Given the added expense of rolling out 5G networks in less-populated areas, 5G’s benefits for agriculture could very well be an opportunity lost.
We mentioned that 5G looks to benefit enterprises and industry more than the individual consumer. However, if 5G’s promise to support “up to” one million devices per km2 comes true, then 5G will be of great benefit to those who live in densely populated urban areas where sub-6 GHz band waves using 4G are already massively congested.
5G will be a solution for growing wireless demand as more and more people turn to mobile devices as their primary means of receiving web-based services.
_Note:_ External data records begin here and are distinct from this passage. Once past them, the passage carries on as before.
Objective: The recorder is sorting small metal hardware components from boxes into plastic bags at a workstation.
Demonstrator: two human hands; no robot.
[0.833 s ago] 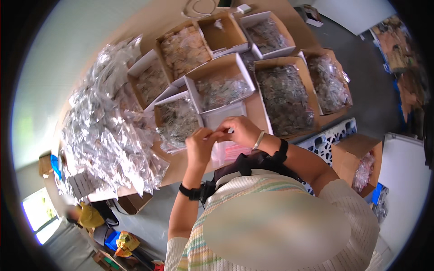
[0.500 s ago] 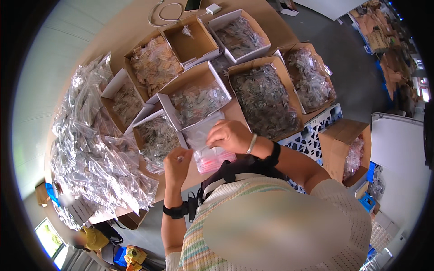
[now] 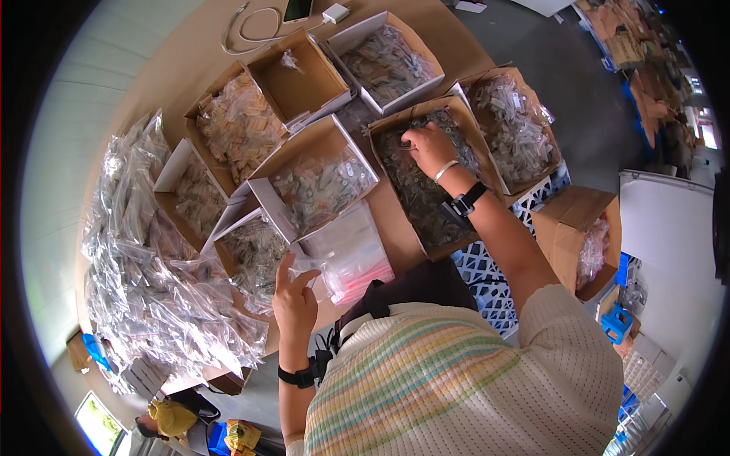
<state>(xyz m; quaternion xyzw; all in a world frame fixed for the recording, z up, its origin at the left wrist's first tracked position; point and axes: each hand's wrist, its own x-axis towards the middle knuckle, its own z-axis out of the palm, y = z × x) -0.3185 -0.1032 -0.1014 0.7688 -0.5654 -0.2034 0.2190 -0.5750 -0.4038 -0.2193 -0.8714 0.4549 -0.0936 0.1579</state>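
Observation:
My right hand (image 3: 430,148) reaches into a cardboard box of small dark pieces in clear packets (image 3: 433,201). Its fingers are pinched at a small thin piece whose kind I cannot make out. My left hand (image 3: 295,300) is raised at the near side, thumb and forefinger curved round a clear plastic bag (image 3: 306,266), which is hard to see against the things behind it. Just right of that hand lies a stack of clear zip bags (image 3: 353,254) with red-pink edges, flat on the table.
Boxes of small bagged parts surround the stack, such as a white-sided box (image 3: 319,182) and a box of tan pieces (image 3: 239,118). A brown box (image 3: 296,76) holds one small packet. Filled clear bags (image 3: 160,273) pile up at left. A blue-white crate (image 3: 490,285) stands at right.
My right hand has left the zip bags and moved up and right into the box of dark pieces. My left hand has shifted slightly down, its forefinger and thumb now wider apart.

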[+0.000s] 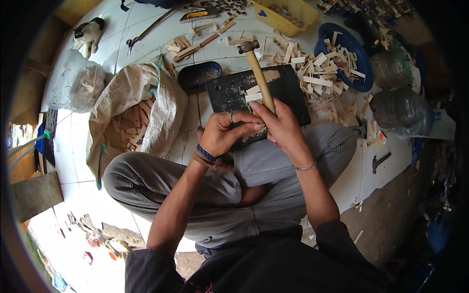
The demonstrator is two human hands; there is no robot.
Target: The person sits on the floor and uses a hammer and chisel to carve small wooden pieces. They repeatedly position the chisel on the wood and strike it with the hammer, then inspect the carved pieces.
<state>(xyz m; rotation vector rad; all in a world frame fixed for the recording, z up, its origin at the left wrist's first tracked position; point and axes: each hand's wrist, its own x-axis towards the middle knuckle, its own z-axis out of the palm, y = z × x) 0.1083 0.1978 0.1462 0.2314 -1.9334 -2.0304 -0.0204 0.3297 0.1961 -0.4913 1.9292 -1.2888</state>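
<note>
White floor tiles (pixel 73 156) spread around me, a pale sack (pixel 168 115) of wood pieces standing left of my grip. My right hand (pixel 283 126) is wrapped around the handle of a hammer (pixel 262 82), its head pointing away from me, over a black board (pixel 221 93); just left, my left hand (pixel 222 129) bends its fingers, though I cannot tell whether they pinch anything. Loose wood strips (pixel 317 81) heap beyond and right of my grip, beside a blue basin (pixel 366 84).

Floor (pixel 73 146) covered in white tiles. Black board (pixel 291 93) set near middle; dark blue oval tray (pixel 182 79) placed just beyond its far left corner. Pale wood pieces (pixel 316 81) heaped at board's right, beside blue basin (pixel 365 84). Open woven sack (pixel 171 107) stood at left. Yellow tub (pixel 283 25) placed farther off, small hammer (pixel 380 162) laid at right.
</note>
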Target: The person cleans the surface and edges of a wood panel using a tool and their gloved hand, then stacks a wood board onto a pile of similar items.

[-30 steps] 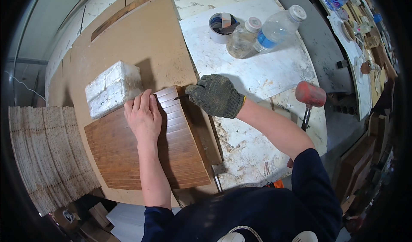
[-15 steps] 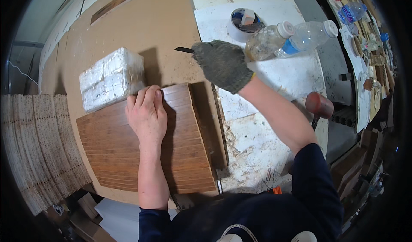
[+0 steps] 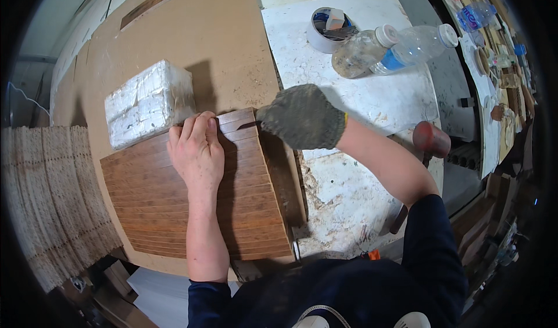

But in the U.S., listen to the words of Nilay Patel, co-founder of The Verge, who writes:
“(5G is) being foisted on us by huge telecom companies that know internet access is fundamentally a commodity and want something new to sell at high prices instead of competing to improve service and lower prices on the networks they have.
“After all, the United States “won” the “race” for LTE, but it bears repeating: our LTE networks are among the slowest in the world, and our prices among the highest. What did winning that race accomplish for the millions of people across the country that still can’t get a reliable LTE signal?”